Start of DATA FOR ANALYSIS

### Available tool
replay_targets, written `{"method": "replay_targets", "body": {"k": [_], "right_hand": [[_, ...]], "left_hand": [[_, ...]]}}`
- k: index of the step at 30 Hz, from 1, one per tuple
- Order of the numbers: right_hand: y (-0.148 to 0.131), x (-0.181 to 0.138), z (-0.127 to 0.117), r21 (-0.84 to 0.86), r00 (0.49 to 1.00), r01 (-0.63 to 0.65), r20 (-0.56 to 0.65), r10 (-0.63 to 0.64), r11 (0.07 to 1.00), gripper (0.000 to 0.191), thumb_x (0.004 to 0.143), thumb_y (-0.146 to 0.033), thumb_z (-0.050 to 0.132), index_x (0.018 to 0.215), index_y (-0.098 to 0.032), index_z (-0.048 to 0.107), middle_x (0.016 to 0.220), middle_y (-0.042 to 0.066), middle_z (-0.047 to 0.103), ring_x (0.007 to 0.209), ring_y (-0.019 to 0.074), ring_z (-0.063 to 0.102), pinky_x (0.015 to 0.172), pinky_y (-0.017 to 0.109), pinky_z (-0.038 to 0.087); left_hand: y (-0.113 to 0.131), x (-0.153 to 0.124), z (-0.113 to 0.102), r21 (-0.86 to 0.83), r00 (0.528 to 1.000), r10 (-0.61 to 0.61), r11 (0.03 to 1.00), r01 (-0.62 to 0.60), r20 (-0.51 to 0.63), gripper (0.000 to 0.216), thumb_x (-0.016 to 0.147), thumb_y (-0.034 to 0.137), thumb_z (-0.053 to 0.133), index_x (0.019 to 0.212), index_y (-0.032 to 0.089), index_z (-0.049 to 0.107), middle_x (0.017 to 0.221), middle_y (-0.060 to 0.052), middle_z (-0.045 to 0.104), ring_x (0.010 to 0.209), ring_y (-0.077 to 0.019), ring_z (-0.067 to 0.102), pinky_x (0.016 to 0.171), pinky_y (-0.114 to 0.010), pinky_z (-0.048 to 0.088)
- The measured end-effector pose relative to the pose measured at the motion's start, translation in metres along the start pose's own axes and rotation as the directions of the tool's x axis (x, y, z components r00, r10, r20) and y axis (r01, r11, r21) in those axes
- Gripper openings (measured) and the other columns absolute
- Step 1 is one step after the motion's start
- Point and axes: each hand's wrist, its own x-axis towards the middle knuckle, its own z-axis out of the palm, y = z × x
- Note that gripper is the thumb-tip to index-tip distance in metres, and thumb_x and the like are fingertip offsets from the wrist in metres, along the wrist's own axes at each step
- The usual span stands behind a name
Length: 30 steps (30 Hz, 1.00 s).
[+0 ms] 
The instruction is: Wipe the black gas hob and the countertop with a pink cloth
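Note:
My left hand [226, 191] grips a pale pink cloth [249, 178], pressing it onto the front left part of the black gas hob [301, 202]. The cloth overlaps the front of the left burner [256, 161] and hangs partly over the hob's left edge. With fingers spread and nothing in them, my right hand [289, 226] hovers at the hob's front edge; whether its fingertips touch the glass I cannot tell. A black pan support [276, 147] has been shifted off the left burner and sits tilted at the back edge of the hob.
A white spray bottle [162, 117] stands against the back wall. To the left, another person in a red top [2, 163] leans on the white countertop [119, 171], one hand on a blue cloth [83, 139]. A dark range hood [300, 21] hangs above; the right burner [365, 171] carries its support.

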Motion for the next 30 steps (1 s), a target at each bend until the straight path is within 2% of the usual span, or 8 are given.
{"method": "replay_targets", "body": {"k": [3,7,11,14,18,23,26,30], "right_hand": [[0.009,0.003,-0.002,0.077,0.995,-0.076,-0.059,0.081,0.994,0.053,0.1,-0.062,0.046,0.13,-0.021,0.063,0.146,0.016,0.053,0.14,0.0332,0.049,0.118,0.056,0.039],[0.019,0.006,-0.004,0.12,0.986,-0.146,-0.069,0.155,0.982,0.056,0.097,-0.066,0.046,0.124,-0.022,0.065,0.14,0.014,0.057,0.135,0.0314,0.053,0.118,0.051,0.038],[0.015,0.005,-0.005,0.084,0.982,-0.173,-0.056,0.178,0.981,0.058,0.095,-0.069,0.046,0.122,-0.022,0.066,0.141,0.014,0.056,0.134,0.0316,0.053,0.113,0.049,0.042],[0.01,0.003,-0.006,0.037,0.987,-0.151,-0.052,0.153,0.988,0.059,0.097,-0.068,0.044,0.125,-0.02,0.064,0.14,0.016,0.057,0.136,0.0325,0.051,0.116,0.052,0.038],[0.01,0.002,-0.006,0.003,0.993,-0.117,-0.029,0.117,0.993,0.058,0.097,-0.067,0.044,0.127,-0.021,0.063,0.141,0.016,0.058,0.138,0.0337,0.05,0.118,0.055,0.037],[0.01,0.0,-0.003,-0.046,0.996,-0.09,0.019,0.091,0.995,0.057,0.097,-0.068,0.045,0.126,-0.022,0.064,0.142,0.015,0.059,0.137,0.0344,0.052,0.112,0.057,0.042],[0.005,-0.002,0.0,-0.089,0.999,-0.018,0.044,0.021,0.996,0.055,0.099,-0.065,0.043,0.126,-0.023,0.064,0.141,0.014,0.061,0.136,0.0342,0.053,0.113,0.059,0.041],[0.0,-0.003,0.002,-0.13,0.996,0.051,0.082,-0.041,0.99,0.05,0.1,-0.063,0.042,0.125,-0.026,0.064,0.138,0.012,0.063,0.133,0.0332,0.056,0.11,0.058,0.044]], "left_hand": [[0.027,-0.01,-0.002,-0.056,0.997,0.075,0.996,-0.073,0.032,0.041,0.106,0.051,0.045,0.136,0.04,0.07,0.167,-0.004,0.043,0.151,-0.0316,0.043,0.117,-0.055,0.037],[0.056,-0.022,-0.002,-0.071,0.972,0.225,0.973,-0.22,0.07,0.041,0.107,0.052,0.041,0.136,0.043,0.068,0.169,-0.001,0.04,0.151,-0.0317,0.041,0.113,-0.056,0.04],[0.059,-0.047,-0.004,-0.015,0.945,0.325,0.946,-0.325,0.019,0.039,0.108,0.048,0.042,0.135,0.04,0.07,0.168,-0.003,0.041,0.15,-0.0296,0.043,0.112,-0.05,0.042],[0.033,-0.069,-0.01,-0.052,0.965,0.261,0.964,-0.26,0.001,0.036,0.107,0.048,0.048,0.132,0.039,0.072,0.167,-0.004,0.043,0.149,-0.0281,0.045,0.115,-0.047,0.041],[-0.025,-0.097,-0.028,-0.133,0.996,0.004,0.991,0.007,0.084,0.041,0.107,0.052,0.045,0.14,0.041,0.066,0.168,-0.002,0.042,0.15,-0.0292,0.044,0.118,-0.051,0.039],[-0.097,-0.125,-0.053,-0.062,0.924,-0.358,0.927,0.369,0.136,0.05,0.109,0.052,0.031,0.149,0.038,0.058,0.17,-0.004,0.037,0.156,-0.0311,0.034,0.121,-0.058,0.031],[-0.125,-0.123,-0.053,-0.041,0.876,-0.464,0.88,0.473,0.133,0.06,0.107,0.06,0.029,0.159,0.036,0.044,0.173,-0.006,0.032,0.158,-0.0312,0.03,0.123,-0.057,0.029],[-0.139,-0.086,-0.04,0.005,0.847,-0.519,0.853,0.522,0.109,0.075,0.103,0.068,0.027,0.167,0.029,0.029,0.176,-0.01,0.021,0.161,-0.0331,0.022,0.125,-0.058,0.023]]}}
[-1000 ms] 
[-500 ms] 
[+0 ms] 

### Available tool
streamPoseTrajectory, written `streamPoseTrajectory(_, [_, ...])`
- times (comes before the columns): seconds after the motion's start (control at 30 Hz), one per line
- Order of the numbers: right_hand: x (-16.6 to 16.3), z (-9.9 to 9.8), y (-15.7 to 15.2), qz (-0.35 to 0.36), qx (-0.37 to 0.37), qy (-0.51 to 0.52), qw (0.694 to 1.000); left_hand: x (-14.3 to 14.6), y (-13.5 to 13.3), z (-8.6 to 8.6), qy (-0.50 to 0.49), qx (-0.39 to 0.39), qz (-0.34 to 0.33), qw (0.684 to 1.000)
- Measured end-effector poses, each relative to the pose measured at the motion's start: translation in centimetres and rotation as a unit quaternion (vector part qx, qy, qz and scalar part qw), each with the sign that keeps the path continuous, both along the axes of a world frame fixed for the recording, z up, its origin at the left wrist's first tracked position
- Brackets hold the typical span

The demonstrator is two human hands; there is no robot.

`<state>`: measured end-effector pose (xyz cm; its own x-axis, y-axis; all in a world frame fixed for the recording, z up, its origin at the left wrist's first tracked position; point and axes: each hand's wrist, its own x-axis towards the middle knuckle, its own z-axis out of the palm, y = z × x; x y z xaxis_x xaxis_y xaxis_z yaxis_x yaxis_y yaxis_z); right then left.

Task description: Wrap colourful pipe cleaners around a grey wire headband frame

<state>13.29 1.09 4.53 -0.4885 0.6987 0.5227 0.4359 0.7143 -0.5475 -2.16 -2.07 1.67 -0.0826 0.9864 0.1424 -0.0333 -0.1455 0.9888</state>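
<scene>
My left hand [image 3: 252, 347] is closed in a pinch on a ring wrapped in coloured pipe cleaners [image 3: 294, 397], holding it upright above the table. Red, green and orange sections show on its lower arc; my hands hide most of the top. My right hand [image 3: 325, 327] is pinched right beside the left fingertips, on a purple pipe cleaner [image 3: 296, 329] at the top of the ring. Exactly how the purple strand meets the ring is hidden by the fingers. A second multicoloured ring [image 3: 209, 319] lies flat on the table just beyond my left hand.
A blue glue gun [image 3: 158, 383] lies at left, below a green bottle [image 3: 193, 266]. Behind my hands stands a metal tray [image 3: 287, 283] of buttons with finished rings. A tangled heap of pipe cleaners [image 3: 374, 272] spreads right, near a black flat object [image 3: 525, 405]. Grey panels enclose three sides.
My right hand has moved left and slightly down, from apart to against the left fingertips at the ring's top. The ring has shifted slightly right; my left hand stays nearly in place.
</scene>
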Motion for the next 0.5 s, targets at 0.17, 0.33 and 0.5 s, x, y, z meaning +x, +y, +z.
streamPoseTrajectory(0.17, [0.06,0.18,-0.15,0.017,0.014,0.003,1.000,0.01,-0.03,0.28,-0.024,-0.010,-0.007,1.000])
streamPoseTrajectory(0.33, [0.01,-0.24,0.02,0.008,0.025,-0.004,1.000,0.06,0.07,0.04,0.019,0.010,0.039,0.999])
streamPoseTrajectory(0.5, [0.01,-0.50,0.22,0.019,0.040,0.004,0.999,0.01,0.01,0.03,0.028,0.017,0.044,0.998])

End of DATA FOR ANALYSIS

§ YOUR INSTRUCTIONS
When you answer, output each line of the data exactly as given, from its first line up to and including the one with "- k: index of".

§ RESPONSE BOX
### Available tool
replay_targets, written `{"method": "replay_targets", "body": {"k": [_], "right_hand": [[_, ...]], "left_hand": [[_, ...]]}}`
- k: index of the step at 30 Hz, from 1, one per tuple

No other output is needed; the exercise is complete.